Only one thing is required: the number of lines in the entries below that contain "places".

** Opening Data records block **

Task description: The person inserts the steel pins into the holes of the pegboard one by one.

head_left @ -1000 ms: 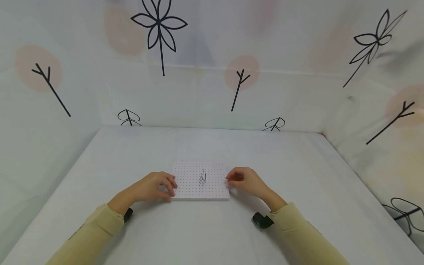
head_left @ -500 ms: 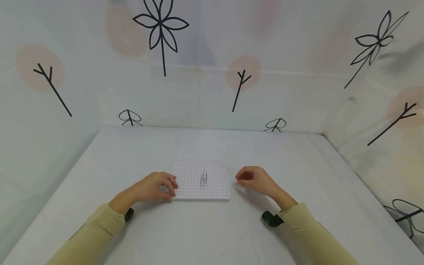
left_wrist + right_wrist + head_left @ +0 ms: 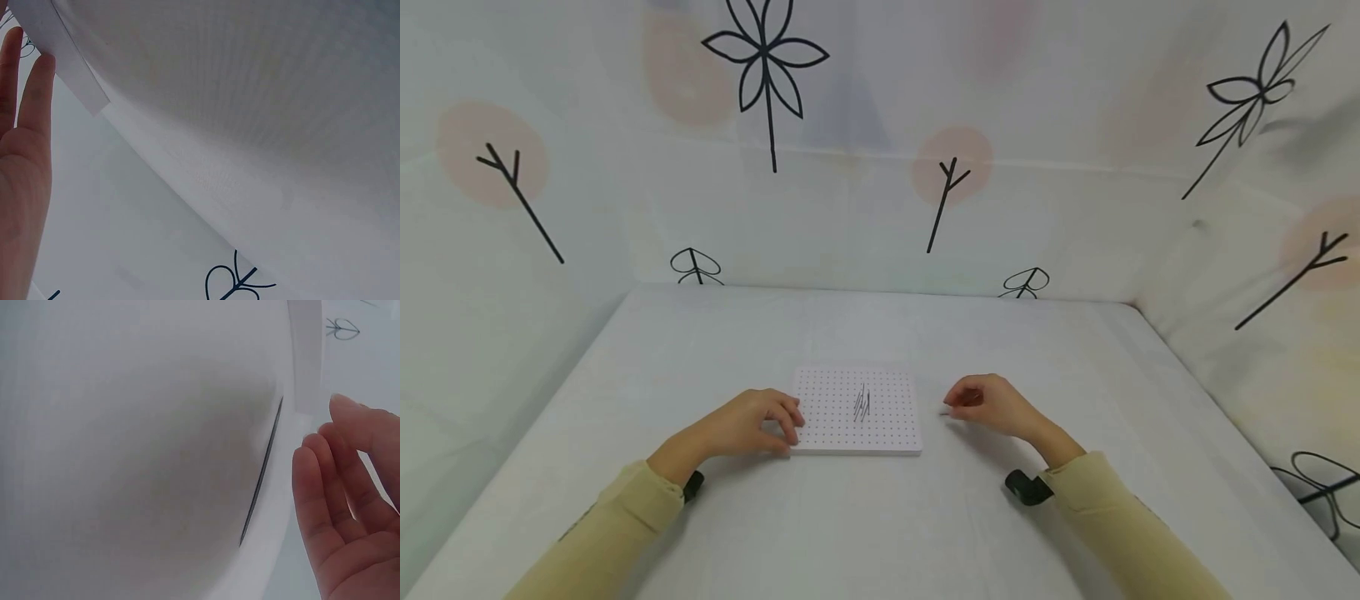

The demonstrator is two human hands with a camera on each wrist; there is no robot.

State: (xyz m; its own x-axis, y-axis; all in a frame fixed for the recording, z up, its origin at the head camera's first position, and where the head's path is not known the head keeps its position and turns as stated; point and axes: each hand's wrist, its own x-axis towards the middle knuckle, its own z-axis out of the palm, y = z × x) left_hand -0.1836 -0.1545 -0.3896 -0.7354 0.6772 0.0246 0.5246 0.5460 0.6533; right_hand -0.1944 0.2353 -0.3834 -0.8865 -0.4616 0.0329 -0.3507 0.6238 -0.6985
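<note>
A white board with rows of small holes lies mid-table in the head view. Several thin metal pins stand or lean in a cluster on it. My left hand rests at the board's left edge, its fingers nearly straight against the rim in the left wrist view. Right of the board, my right hand hovers low over the table with loosely bent fingers and nothing visibly held. One thin dark pin, pointed at both ends, lies on the cloth beside these fingers, apart from them.
A white cloth covers the table. Pale walls with printed black flowers and twigs enclose its back and sides. Each wrist carries a small black camera, the right one hanging just above the table.
My right hand has moved right, from the board's right edge to a spot clear of it. My left hand stays at the left edge, and the board has not shifted.
</note>
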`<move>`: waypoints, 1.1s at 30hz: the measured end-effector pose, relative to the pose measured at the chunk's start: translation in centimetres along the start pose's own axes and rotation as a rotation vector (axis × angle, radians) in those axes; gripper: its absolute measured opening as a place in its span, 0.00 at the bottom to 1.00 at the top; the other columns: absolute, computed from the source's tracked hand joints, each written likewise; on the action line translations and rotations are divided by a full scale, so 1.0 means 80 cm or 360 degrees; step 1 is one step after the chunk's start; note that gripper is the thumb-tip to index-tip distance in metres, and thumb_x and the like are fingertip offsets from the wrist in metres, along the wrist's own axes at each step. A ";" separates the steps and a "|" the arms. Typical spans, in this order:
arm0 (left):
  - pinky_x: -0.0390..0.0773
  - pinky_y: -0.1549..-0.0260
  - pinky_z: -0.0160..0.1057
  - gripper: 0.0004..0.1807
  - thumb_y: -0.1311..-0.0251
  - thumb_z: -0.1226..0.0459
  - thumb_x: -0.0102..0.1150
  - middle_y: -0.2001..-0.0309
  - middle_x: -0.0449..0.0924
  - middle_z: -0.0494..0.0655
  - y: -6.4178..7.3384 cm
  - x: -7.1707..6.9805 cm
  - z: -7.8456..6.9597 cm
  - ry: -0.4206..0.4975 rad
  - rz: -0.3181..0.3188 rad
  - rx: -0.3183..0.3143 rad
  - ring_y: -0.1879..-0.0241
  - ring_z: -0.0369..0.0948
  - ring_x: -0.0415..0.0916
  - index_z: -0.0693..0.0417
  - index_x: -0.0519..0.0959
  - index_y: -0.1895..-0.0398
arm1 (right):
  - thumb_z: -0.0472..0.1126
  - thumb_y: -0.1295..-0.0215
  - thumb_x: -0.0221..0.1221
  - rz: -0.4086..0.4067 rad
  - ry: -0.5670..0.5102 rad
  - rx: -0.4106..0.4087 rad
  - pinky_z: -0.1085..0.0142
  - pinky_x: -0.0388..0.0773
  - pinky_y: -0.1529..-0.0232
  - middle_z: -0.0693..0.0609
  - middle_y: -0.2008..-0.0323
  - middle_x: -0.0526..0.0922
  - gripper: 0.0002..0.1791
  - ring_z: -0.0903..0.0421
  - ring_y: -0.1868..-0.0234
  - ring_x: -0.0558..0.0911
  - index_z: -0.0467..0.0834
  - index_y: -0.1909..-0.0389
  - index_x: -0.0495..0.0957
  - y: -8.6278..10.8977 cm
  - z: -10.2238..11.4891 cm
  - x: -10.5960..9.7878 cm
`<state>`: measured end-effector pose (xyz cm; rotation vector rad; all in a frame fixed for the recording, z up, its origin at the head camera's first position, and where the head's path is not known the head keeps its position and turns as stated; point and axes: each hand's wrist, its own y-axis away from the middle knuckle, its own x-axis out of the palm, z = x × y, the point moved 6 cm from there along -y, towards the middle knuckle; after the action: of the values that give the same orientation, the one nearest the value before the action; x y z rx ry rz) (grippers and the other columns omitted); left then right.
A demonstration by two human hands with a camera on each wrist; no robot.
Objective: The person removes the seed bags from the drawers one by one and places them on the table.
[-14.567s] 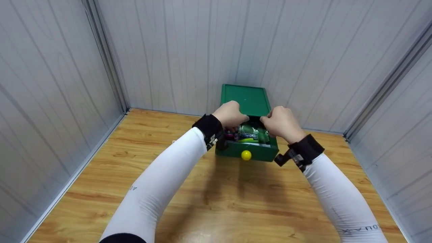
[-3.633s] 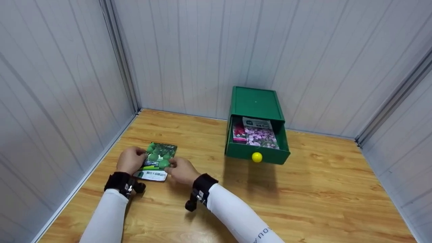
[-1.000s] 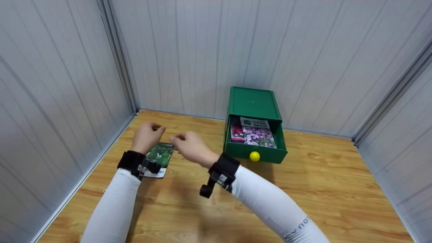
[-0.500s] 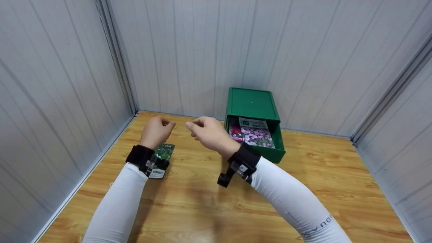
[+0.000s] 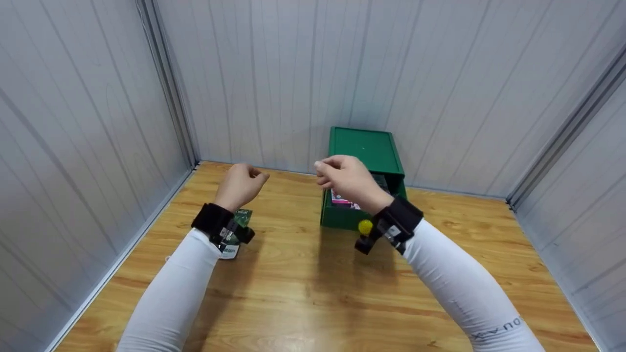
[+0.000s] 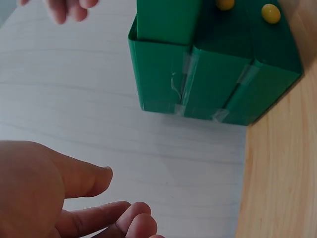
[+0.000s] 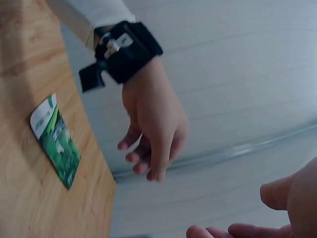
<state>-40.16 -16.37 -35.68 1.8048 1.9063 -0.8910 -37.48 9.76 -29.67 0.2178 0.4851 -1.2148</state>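
Observation:
My left hand (image 5: pixel 239 186) is raised over the left part of the table, fingers loosely curled with nothing in them. Partly behind that wrist, a green seed packet (image 5: pixel 230 252) lies flat on the wood; the right wrist view shows the packet (image 7: pixel 58 146) whole, with green round fruit printed on it. My right hand (image 5: pixel 352 181), also holding nothing, hovers in front of the green drawer unit (image 5: pixel 364 146). The top drawer (image 5: pixel 337 217) stands pulled out, its yellow knob (image 5: pixel 365 227) beside the right wrist strap. Inside, a pink-edged packet (image 5: pixel 338 199) peeks out; my hand hides most of the contents.
In the left wrist view, more closed drawers with yellow knobs (image 6: pixel 271 14) sit below the pulled-out one. Pale panel walls (image 5: pixel 274 88) enclose the wooden table (image 5: pixel 293 293) at the back and both sides.
Earlier, both hands reached into the drawer, then held the green seed packet at the table's left. They have let go and risen, the right hand moving across to the drawer, the left slightly right.

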 end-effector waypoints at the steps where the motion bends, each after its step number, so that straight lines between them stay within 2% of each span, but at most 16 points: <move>1: 0.69 0.68 0.44 0.19 0.16 0.53 0.59 0.74 0.75 0.44 -0.001 0.002 -0.003 0.0006 0.0010 0.0008 0.76 0.42 0.66 0.57 0.88 0.60 | 0.50 0.10 0.55 -0.0014 0.0004 0.0014 0.50 0.86 0.39 0.43 0.44 0.87 0.21 0.46 0.45 0.88 0.40 0.33 0.83 0.001 -0.005 -0.007; 4: 0.71 0.66 0.45 0.19 0.16 0.53 0.59 0.69 0.81 0.48 -0.004 0.008 -0.016 0.0021 0.0052 0.0027 0.73 0.43 0.69 0.60 0.90 0.55 | 0.50 0.10 0.55 -0.0028 0.0014 0.0037 0.46 0.85 0.37 0.39 0.43 0.86 0.22 0.41 0.42 0.87 0.38 0.32 0.82 0.004 -0.019 -0.026; 6: 0.75 0.61 0.46 0.20 0.17 0.53 0.60 0.59 0.87 0.53 -0.006 0.012 -0.026 0.0029 0.0064 0.0041 0.67 0.45 0.75 0.61 0.90 0.47 | 0.50 0.09 0.54 -0.0036 0.0039 0.0052 0.46 0.84 0.35 0.37 0.41 0.85 0.23 0.39 0.41 0.86 0.37 0.31 0.81 0.006 -0.029 -0.038; 9: 0.78 0.57 0.47 0.21 0.17 0.53 0.61 0.52 0.89 0.55 -0.007 0.018 -0.043 0.0015 0.0077 0.0059 0.60 0.46 0.80 0.62 0.89 0.44 | 0.49 0.09 0.53 -0.0049 0.0070 0.0083 0.45 0.84 0.35 0.34 0.40 0.85 0.24 0.36 0.40 0.86 0.35 0.31 0.81 0.010 -0.042 -0.052; 12: 0.75 0.65 0.44 0.18 0.18 0.52 0.62 0.65 0.84 0.49 -0.009 0.027 -0.059 -0.0015 0.0101 0.0070 0.68 0.44 0.76 0.59 0.88 0.56 | 0.48 0.08 0.52 -0.0072 0.0112 0.0118 0.46 0.85 0.36 0.33 0.40 0.85 0.24 0.37 0.41 0.87 0.33 0.31 0.81 0.015 -0.052 -0.064; 14: 0.70 0.71 0.42 0.19 0.17 0.53 0.62 0.74 0.76 0.43 -0.010 0.032 -0.070 -0.0039 0.0121 0.0087 0.74 0.41 0.70 0.56 0.85 0.65 | 0.47 0.08 0.51 -0.0085 0.0150 0.0131 0.46 0.85 0.37 0.33 0.41 0.86 0.23 0.37 0.42 0.87 0.33 0.32 0.81 0.018 -0.057 -0.071; 16: 0.66 0.74 0.42 0.21 0.18 0.53 0.62 0.78 0.69 0.42 -0.011 0.037 -0.081 -0.0064 0.0129 0.0112 0.78 0.41 0.64 0.54 0.81 0.72 | 0.47 0.08 0.51 -0.0092 0.0213 0.0145 0.48 0.86 0.39 0.33 0.42 0.86 0.23 0.37 0.43 0.87 0.33 0.32 0.82 0.020 -0.062 -0.078; 18: 0.68 0.73 0.40 0.19 0.18 0.54 0.62 0.76 0.72 0.40 -0.011 0.040 -0.093 -0.0080 0.0116 0.0138 0.76 0.40 0.67 0.54 0.83 0.70 | 0.47 0.09 0.52 -0.0093 0.0289 0.0152 0.51 0.86 0.42 0.34 0.45 0.87 0.23 0.39 0.46 0.87 0.33 0.34 0.83 0.021 -0.066 -0.083; 21: 0.71 0.70 0.41 0.18 0.18 0.54 0.63 0.73 0.76 0.43 -0.012 0.045 -0.108 -0.0061 0.0122 0.0168 0.73 0.41 0.70 0.57 0.86 0.65 | 0.48 0.09 0.53 -0.0096 0.0427 0.0156 0.57 0.81 0.56 0.39 0.57 0.87 0.22 0.44 0.60 0.84 0.35 0.40 0.86 0.021 -0.070 -0.089; 23: 0.71 0.70 0.41 0.18 0.18 0.55 0.63 0.74 0.74 0.42 -0.012 0.050 -0.117 -0.0030 0.0141 0.0178 0.73 0.41 0.70 0.57 0.85 0.65 | 0.48 0.09 0.53 -0.0099 0.0524 0.0161 0.59 0.74 0.63 0.45 0.68 0.82 0.22 0.49 0.69 0.78 0.35 0.45 0.88 0.021 -0.073 -0.090; 25: 0.67 0.73 0.41 0.20 0.18 0.55 0.63 0.78 0.69 0.42 -0.012 0.056 -0.126 -0.0004 0.0174 0.0197 0.77 0.41 0.65 0.55 0.81 0.72 | 0.48 0.09 0.53 -0.0103 0.0613 0.0168 0.59 0.68 0.67 0.50 0.75 0.74 0.22 0.52 0.75 0.71 0.35 0.49 0.89 0.021 -0.075 -0.091; 28: 0.63 0.76 0.39 0.25 0.18 0.57 0.63 0.82 0.61 0.40 -0.013 0.066 -0.136 0.0014 0.0206 0.0224 0.80 0.39 0.60 0.50 0.73 0.80 | 0.48 0.10 0.53 -0.0104 0.0727 0.0185 0.60 0.68 0.69 0.53 0.78 0.69 0.22 0.54 0.77 0.70 0.35 0.48 0.88 0.020 -0.077 -0.091; 31: 0.65 0.79 0.37 0.30 0.18 0.57 0.63 0.84 0.60 0.39 -0.013 0.075 -0.147 0.0021 0.0242 0.0233 0.83 0.39 0.63 0.47 0.67 0.84 | 0.48 0.10 0.53 -0.0121 0.0830 0.0178 0.60 0.70 0.69 0.52 0.77 0.71 0.22 0.55 0.76 0.73 0.35 0.47 0.88 0.020 -0.078 -0.093; 33: 0.70 0.79 0.37 0.31 0.18 0.56 0.63 0.85 0.61 0.39 -0.013 0.080 -0.153 0.0031 0.0272 0.0225 0.84 0.39 0.69 0.46 0.67 0.85 | 0.48 0.10 0.52 -0.0135 0.0889 0.0169 0.59 0.71 0.70 0.52 0.77 0.71 0.22 0.54 0.77 0.73 0.35 0.48 0.88 0.021 -0.079 -0.095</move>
<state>-40.00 -3.41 -30.69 2.0301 1.7069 -0.9724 -39.45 19.30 -31.81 0.6415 0.9206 -1.2598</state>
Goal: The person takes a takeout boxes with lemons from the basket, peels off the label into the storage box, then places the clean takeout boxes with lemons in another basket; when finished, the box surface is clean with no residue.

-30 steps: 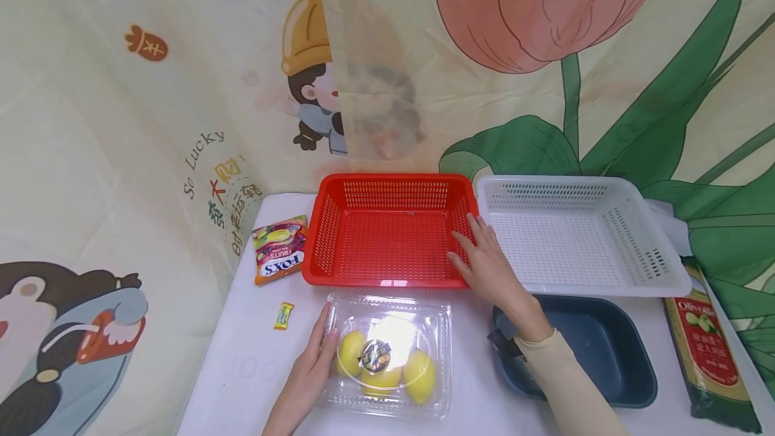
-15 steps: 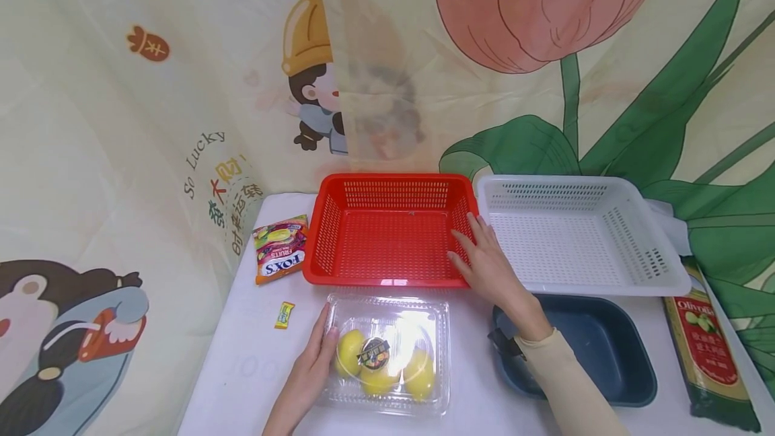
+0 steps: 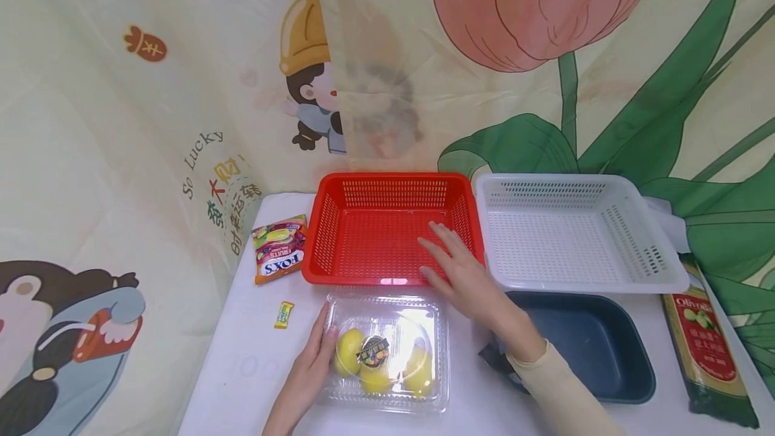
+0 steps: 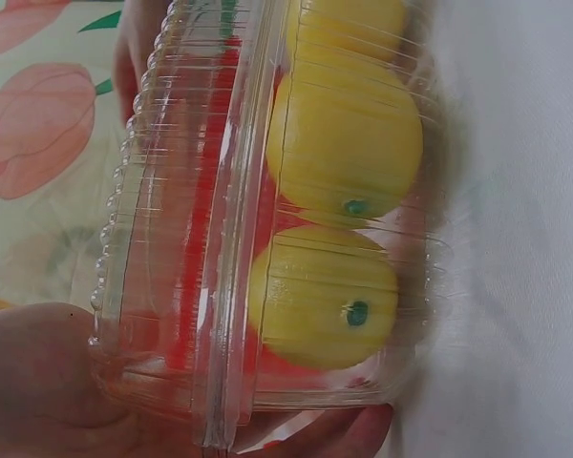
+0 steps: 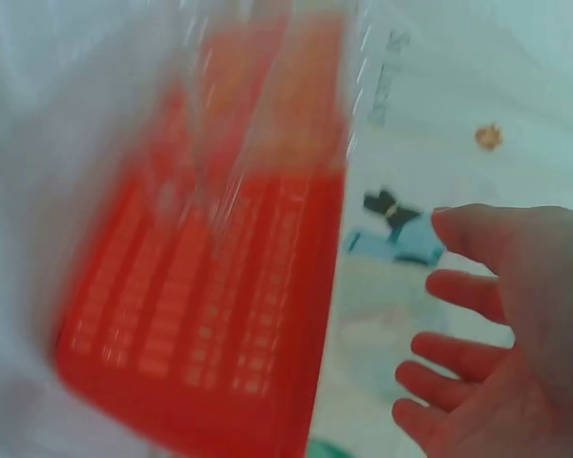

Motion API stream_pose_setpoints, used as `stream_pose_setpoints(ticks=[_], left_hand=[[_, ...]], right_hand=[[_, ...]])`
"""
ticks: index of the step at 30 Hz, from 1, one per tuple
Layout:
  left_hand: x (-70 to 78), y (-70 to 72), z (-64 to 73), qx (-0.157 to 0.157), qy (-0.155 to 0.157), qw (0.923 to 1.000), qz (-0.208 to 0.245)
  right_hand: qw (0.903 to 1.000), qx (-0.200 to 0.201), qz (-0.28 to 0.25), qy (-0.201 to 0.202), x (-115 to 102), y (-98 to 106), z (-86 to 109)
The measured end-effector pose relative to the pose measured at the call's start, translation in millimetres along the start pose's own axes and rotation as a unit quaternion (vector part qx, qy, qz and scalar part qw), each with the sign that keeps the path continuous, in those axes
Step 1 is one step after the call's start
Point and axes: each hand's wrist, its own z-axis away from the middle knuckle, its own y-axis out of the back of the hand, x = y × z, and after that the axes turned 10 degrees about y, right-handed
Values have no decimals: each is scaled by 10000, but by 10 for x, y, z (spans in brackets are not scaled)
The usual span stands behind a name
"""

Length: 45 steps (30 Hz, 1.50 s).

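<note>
A clear plastic clamshell box [image 3: 438, 382], lid closed and a dark round sticker on top, holds several lemons [image 3: 350, 353]. My left hand [image 3: 309, 369] grips its left side, thumb on the lid edge. In the left wrist view, fingers curl under the end of the box [image 4: 220, 315], close to two lemons [image 4: 344, 134]. My right hand [image 3: 463, 281] hovers with spread, relaxed fingers over the front right of the red basket [image 3: 317, 274], holding nothing. The right wrist view shows that hand [image 5: 525, 324] in the air, apart from the basket [image 5: 220, 305].
A white basket [image 3: 575, 286] stands right of the red one. In front of it is a navy basin [image 3: 596, 348], partly behind my right arm. A green and red Olivoilà packet [image 3: 708, 342] lies far right. A Fox's candy bag [image 3: 280, 249] and a small yellow candy [image 3: 283, 315] lie left.
My right hand has shifted left and slightly nearer, from the red basket's right rim to over its front right part. My left hand keeps its grip on the clamshell box, which has barely moved.
</note>
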Motion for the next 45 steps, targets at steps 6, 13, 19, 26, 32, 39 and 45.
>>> stream_pose_setpoints(ticks=[6,13,19,26,32,39,45], left_hand=[[18,4,-12,-43,45,10000,33],[38,19,-22,-91,88,9999,30],[33,45,-3,-101,11,9999,18],[7,41,-4,-83,5,10000,13],[0,36,1,-43,19,10000,-16],[-17,35,2,-6,-127,9999,0],[-21,35,0,2,-159,9999,-30]], right_hand=[[9938,72,-14,1109,-288,-134,58],[9776,-71,-26,2104,-551,-360,151],[9662,-570,-70,2512,-695,-596,250],[9549,-1041,-132,2776,-803,-749,320],[9531,-1265,7,2751,-835,-784,355],[9480,-1085,295,2977,-817,-807,354],[9459,-968,432,3068,-814,-811,359]])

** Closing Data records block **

Solved problem. 2